Мне доставили глубокое удовлетворение не обычные достоинства Ваших писаний — литературное их мастерство, тонкость и меткость Ваших суждений — а их моральный пафос, определяющее весь смысл Вашей статьи чувство национального покаяния. Ваша способность и готовность видеть и бесстрашно высказать горькую правду в интересах духовного отрезвления и нравственного самоисправления есть редчайшая и драгоценнейшая черта Вашей мысли. Вы обрели этим право быть причисленным к очень небольшой группе подлинно честных, нравственно трезвых, независимо мыслящих русских умов, как Чаадаев, Герцен, Вл. Соловьев (я лично сюда присоединяю и Струве[1059]), знающих, что единственный путь спасения лежит через любовь к истине, как бы горька она ни была. Роковая судьба таких умов — вызывать против себя «возмущение», которое есть не что иное, как обида людей, которым напомнили об их грехах или приятные иллюзии которых разрушены. Такая реакция, конечно, не должна смущать Вас — это есть естественная судьба всех честных искателей правды, и в особенной мере русских, — ибо русские меньше, чем кто?либо, склонны уважать независимую мысль и склоняться перед правдой. Замечательно у русских, как склонность к порицанию порядков на родине всегда сочеталась и доселе сочетается с какой?то мистической национальной самовлюбленностью. Русский национализм отличается от естественных национализмов европейских народов именно тем, что проникнут фальшивой религиозной восторженностью и именно этим особенно гибелен. «Славянофильство» есть в этом смысле органическое и, по- видимому, неизлечимое нравственное заболевание русского духа (особенно усилившееся в эмиграции). Характерно, что Вл. Соловьев в своей борьбе с этой национальной самовлюбленностью не имел ни одного последователя[1060]. Все, на кого он имел в других отношениях влияние — и Булгаков, и Бердяев, и Блок — свернули на удобную дорожку национальной самовлюбленности. Бердяева это прямо погубило[1061]. Его «Русская идея» оставляет впечатление, что христианство есть плод русского духа[1062]. А только что я прочитал складную, добросовестную «Историю русской философии» Зеньковского. В ней оказывается, что все русские мыслители были религиозны — даже Чернышевский, Михайловский, Лавров[1063]. Но почему тогда не распространить это на европейцев, не признать религиозными умами не только Маркса, но и Гитлера и Розенберга[1064]? Прерываю здесь, иначе не кончу письма.

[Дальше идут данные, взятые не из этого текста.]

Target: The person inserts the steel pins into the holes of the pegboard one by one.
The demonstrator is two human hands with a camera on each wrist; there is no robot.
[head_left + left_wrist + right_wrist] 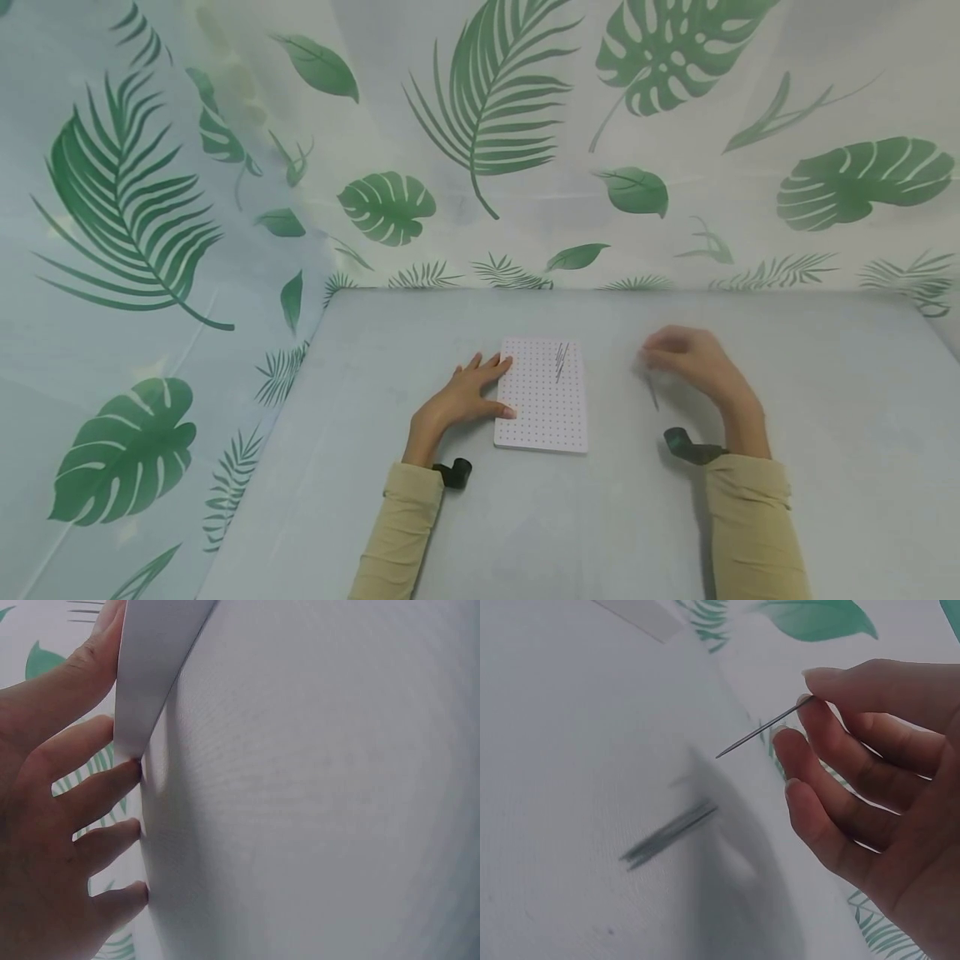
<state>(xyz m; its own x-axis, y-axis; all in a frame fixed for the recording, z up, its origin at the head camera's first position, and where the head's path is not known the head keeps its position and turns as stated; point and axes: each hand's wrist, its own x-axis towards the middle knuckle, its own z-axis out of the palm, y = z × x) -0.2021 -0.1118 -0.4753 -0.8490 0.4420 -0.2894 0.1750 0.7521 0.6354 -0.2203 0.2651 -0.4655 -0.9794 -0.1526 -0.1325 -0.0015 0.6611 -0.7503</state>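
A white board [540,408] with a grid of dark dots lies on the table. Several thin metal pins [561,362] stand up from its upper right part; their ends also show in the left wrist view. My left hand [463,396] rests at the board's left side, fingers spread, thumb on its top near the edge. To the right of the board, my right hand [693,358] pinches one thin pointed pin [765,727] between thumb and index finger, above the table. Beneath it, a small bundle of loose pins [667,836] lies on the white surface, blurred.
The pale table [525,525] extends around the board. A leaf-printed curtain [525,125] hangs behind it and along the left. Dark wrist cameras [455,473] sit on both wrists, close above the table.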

Не со всем, что Вы говорите, я согласен. Я думаю, Вы несколько преувеличиваете грехи старой России. Они бесспорны, но в их оценке Вы, как кажется, вопреки общему тону Вашей мысли сами следуете старому радикальному шаблону. Несмотря на грубость и жестокость Николаевского режима, монархия и высшая бюрократия, по совершенно справедливому суждению Пушкина, была относительно наиболее культурным слоем[1065], ибо «общество» — за исключением немногих одиночек — состояло из гоголевских помещиков. Монархия разложилась уже при Николае II. И русская бюрократия на более высоких ступенях была до последних лет режима, в общем, не менее культурна и более ответственна, чем либеральная оппозиция. Салтыков это страшно преувеличил (он же сам был вице — губернатором), и классовой вражды было в России меньше, чем в Европе (прожив во Франции семь лет, я впервые не из книг, а из живых впечатлений узнал, что собственно есть классовая ненависть). В России было классовое или, вернее, сословное отчуждение, но это было роковым последствием европеизации высшего класса, и было несчастьем, а не грехом. А русский суд и местные самоуправления были несомненно выше европейских (кроме английских).

Но это — частность. Все остальное и общий вывод Вашей мысли[1066] я разделяю всей душой. Ваши писания я считаю событием в истории русской мысли; они дают оправдание самому бытию эмигрантов. Сердечно жму Вашу руку.